▶ Problem to solve
Say how many lines of these entries include the word "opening", and answer with the number alone.

▶ Supplied records
──────────
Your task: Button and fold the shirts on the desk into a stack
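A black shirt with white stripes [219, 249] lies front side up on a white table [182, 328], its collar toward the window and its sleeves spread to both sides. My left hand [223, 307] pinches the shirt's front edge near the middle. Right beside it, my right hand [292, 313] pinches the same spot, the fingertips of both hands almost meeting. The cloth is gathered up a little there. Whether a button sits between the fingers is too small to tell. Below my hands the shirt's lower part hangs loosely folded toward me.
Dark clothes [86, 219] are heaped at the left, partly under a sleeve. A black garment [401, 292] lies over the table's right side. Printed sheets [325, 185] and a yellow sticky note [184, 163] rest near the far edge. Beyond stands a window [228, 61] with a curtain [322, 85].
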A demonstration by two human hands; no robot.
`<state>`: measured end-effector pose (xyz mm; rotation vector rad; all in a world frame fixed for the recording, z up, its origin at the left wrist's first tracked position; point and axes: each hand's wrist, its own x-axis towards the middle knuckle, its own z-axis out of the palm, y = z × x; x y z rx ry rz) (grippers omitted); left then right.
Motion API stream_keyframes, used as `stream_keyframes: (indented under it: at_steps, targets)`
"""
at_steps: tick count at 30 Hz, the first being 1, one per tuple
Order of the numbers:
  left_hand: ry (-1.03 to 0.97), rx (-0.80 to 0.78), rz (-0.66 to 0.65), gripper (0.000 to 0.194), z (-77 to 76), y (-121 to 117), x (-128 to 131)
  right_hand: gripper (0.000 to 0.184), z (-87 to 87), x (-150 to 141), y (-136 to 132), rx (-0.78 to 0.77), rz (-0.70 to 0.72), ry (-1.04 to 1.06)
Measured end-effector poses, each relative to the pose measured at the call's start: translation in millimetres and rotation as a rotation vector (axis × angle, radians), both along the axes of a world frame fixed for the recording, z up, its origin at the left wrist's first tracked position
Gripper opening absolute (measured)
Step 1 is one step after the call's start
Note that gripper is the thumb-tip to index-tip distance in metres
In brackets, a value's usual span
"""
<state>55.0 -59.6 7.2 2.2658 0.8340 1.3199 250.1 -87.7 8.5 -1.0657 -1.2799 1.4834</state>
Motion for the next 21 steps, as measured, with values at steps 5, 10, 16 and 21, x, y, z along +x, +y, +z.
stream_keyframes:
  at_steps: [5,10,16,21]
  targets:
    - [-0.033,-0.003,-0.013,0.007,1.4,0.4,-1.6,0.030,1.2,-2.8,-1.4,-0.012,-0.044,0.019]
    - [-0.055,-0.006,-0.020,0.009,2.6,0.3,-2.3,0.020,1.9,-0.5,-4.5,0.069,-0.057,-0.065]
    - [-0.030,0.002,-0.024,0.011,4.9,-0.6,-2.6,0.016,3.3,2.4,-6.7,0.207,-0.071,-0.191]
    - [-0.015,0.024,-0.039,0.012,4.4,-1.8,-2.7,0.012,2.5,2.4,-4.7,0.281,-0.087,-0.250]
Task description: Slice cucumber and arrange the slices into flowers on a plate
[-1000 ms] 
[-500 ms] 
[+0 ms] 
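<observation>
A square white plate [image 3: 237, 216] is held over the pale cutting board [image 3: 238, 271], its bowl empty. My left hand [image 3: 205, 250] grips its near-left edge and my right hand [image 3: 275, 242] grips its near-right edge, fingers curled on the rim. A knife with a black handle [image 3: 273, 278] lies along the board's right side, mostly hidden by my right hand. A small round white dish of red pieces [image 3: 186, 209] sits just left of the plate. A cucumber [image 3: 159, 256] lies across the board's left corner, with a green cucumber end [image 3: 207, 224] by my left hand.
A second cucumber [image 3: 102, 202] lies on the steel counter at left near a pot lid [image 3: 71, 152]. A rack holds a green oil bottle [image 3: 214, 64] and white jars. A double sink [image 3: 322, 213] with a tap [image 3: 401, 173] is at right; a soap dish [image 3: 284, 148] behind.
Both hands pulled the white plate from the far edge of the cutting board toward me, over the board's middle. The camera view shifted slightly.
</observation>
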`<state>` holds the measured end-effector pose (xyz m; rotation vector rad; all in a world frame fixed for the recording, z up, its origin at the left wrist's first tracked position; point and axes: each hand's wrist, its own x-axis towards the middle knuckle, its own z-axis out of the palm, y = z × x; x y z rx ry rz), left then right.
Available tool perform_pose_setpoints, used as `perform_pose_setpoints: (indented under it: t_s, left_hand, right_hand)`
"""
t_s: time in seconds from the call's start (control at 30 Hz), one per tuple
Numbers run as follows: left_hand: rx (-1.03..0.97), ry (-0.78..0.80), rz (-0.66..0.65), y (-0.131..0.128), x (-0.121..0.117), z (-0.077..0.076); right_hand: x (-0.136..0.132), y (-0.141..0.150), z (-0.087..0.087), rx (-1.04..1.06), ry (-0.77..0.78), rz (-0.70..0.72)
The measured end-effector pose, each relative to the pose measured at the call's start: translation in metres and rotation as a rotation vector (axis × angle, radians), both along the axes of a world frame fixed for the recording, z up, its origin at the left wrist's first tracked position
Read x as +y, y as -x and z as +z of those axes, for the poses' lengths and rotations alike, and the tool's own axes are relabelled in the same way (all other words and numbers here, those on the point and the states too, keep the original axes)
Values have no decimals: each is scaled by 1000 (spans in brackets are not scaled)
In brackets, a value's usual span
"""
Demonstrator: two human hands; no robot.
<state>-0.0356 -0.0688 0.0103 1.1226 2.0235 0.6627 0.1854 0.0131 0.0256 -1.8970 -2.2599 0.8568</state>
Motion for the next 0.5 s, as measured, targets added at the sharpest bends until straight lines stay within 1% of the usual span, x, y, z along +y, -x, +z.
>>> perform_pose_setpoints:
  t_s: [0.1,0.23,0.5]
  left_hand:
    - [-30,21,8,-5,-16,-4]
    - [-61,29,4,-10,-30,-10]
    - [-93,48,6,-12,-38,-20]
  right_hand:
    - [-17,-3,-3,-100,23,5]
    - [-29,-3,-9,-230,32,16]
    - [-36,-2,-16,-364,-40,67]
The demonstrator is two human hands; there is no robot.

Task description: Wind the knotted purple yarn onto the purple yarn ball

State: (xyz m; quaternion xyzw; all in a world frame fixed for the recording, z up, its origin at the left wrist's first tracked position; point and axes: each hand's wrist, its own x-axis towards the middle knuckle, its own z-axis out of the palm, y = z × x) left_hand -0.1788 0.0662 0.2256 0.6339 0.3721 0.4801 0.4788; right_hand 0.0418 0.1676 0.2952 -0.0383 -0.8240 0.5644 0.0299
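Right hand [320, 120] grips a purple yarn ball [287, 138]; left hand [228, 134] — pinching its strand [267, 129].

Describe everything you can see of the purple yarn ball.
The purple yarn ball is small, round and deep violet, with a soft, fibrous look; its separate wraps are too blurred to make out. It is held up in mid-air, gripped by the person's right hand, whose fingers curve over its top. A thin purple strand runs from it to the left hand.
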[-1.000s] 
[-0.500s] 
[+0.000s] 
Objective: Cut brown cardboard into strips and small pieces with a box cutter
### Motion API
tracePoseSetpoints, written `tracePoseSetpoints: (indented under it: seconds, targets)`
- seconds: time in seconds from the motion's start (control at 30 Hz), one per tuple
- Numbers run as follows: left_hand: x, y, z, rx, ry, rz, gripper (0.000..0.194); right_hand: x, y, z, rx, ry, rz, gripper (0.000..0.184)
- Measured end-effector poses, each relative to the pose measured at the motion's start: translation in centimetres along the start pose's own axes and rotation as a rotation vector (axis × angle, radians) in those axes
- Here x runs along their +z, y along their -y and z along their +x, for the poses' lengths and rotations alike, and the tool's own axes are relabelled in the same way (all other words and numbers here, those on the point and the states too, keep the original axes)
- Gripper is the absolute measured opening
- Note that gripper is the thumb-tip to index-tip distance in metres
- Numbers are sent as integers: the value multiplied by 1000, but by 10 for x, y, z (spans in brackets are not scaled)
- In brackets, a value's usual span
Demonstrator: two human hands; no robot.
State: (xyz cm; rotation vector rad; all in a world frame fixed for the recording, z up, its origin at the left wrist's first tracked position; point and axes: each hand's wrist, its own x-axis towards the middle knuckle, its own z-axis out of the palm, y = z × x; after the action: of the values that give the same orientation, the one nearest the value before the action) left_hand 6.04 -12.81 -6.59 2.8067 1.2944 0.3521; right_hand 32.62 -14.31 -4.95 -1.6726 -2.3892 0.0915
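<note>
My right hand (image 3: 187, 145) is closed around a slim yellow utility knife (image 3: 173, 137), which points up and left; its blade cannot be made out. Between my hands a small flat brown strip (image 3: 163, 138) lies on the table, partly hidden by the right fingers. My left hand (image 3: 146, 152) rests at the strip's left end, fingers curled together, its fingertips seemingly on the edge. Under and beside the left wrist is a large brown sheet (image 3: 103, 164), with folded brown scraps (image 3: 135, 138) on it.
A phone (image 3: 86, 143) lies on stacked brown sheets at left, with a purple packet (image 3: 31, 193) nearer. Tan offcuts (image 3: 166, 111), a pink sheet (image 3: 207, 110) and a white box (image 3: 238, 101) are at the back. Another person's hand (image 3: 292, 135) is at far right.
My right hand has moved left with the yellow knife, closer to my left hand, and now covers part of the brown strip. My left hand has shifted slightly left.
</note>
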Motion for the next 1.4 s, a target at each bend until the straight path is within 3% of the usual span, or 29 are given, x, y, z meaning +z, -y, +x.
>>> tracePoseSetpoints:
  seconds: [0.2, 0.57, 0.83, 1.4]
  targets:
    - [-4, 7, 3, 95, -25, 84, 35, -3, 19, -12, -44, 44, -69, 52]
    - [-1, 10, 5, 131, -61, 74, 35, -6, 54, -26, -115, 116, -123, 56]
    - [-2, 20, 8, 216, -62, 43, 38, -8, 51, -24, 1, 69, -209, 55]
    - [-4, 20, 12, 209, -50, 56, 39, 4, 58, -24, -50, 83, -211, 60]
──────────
▶ Exercise answer
2